Filmmaker: What was the most difficult scene to cut and why? And how did you do it?
Gould: There was a section after the midpoint of the film that we ended up calling “the blob” because we had such a hard time finding a shape for it. The second act is always a challenge but this 20 minutes in the film was a problem and remained a problem even after the film had gotten much stronger. The issue was us not wanting to get rid of a great anecdote and description of a work. Once we opened ourselves up to cutting that content, those 20 minutes were transformed and we found our way through it. In hindsight, it always seems obvious but letting go of those attachments is hard and we were rewarded quickly after we did so.
Filmmaker: Finally, now that the process is over, what new meanings has the film taken on for you? What did you discover in the footage that you might not have seen initially, and how does your final understanding of the film differ from the understanding that you began with?
Gould: Working on a documentary can feel like getting a Master’s degree in the film’s subject and in this case in particular, Nam June was such an incredible teacher. Beyond being the innovative artist I knew about, he was a brilliant teacher of philosophy, world history, politics and most notably, the future.
From watching through the footage and reading his writings, I was learning about the oppression, colonization, censorship and ideological clashes that lead to these horrendous events in history. I was able to see how he was using different art forms to push against, call attention to and offer alternatives to these repeated calamities. Then, Amanda and I would listen to the news in the mornings and we would be hearing these same conflicts and horrors playing out again in real time.

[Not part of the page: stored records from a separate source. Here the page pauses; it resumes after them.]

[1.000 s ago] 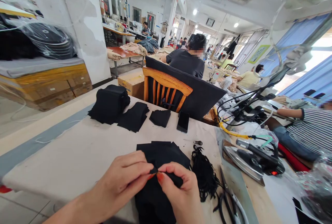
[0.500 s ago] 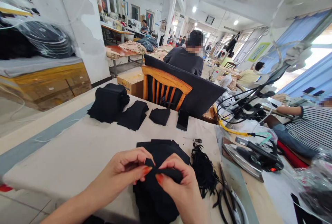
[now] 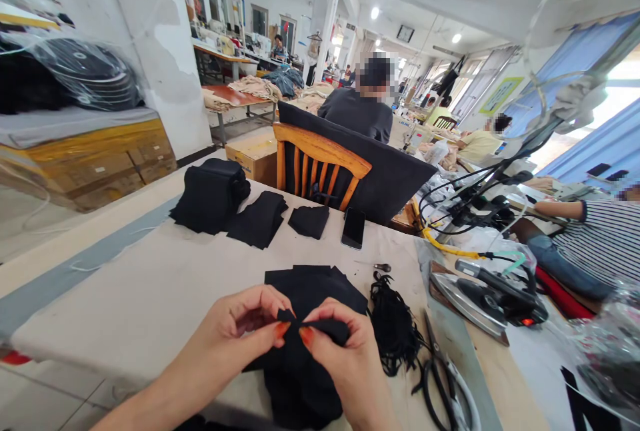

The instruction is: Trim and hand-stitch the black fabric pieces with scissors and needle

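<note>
Both hands pinch a small piece of black fabric [image 3: 327, 330] in front of me, thumbs and fingertips close together. My left hand [image 3: 250, 324] grips its left end, a short tip poking up between finger and thumb. In my right hand [image 3: 345, 344] the folded right part lies between thumb and curled fingers. Below the hands spreads a pile of black fabric pieces [image 3: 300, 388]. To its right lies a tangled bunch of black strips [image 3: 393, 328]. A pair of large scissors [image 3: 440, 378] rests beside the strips.
Farther back on the table sit a tall stack of black fabric [image 3: 210, 194], two lower stacks, a phone [image 3: 353, 228] and a small awl-like tool [image 3: 381, 267]. An iron [image 3: 493, 298] stands at the right. Beyond the table are a wooden chair [image 3: 320, 163] and a seated person [image 3: 357, 111].
Both hands stay in nearly the same place. The black fabric between the fingertips has turned slightly, and its left tip shows lower. The cloth under the hands has shifted a little.
</note>
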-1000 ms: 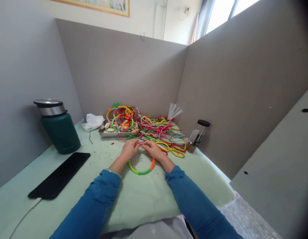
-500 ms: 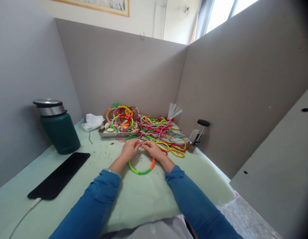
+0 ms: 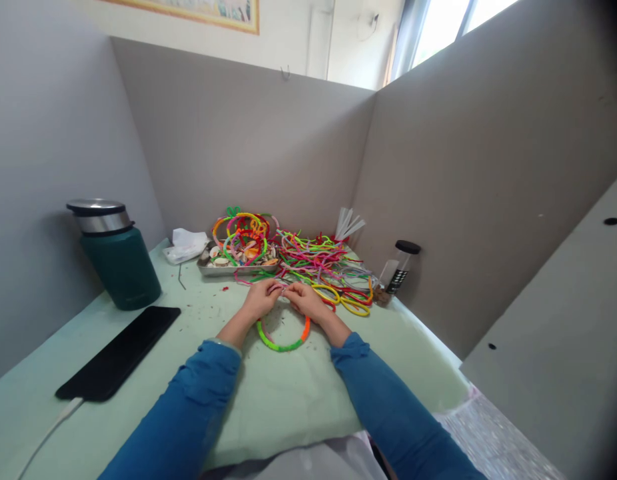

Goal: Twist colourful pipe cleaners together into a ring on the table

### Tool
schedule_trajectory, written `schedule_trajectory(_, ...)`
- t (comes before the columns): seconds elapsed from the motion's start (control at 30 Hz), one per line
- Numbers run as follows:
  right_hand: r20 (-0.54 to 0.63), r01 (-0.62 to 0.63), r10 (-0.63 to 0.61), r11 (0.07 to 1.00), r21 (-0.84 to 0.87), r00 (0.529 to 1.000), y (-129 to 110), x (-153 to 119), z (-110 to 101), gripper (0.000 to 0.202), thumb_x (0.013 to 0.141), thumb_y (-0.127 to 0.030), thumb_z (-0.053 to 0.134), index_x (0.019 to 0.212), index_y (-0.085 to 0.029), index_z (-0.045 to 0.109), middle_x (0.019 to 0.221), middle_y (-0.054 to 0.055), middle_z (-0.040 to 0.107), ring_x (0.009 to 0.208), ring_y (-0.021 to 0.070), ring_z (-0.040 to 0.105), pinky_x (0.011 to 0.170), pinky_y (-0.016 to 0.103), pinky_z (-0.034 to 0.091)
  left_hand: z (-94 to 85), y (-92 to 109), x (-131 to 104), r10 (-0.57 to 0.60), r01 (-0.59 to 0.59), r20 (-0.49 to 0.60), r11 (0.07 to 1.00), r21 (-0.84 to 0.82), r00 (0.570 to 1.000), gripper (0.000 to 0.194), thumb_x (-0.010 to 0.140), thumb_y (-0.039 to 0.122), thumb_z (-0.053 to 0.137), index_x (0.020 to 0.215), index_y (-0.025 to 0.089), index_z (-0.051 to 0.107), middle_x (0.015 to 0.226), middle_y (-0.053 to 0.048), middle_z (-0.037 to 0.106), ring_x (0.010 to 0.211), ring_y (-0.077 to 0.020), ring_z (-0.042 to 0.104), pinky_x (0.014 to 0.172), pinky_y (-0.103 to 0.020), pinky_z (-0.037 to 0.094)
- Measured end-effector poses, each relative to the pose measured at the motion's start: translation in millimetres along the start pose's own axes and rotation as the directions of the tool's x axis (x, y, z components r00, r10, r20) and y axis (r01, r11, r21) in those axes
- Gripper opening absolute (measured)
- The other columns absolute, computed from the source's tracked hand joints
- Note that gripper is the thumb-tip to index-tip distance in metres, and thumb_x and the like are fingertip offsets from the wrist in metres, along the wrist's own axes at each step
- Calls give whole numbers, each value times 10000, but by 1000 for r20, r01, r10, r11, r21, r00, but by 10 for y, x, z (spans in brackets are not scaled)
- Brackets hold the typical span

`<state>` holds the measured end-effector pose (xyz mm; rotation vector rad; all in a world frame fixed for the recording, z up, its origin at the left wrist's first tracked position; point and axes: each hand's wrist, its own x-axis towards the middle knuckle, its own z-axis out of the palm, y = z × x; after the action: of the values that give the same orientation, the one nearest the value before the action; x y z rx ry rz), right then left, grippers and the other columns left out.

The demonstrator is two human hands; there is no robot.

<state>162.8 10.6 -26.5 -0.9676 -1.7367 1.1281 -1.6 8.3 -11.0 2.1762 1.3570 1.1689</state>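
Green, orange and pink on ring. Held ring by far side, over middle of table, near arc towards wearer. Pinched pink part with left hand, fingers curled in; pinched same far side with right hand, fingertips closed just beside left ones. Could not tell exact join, hidden by fingers. Could not tell if near arc touched table.

Past hands, saw metal tray with shells inside and coloured loops heaped on top. Right of tray, saw tangled pile of fuzzy stems, mostly pink, red and green; yellow loops at near edge, close to right hand. White strips stood behind pile, fanned out. Further right, spotted clear jar, black lid on, tilted in view, brown bits at bottom.

Left side: spotted teal bottle standing near partition, black phone flat in front, white cable plugged into near end. Saw white packet just left of tray, thin dark stem in front. Saw small scraps scattered around ring.
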Motion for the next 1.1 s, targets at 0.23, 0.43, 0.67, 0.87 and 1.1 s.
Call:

The film feels really urgent because Nam June’s visions and worries concerning technology have all come to be with stunning accuracy. He saw its potential to connect and free us and he saw its potential to disorient and further fracture us. With each passing day in the edit I became more and more aware of what an honor it was to help share his insights, work and life with a larger audience. I feel very lucky to have kept such intimate company over these years with Nam June and Amanda as we sifted through this massive archive to find and deliver some pressing messages that have clearly been missed.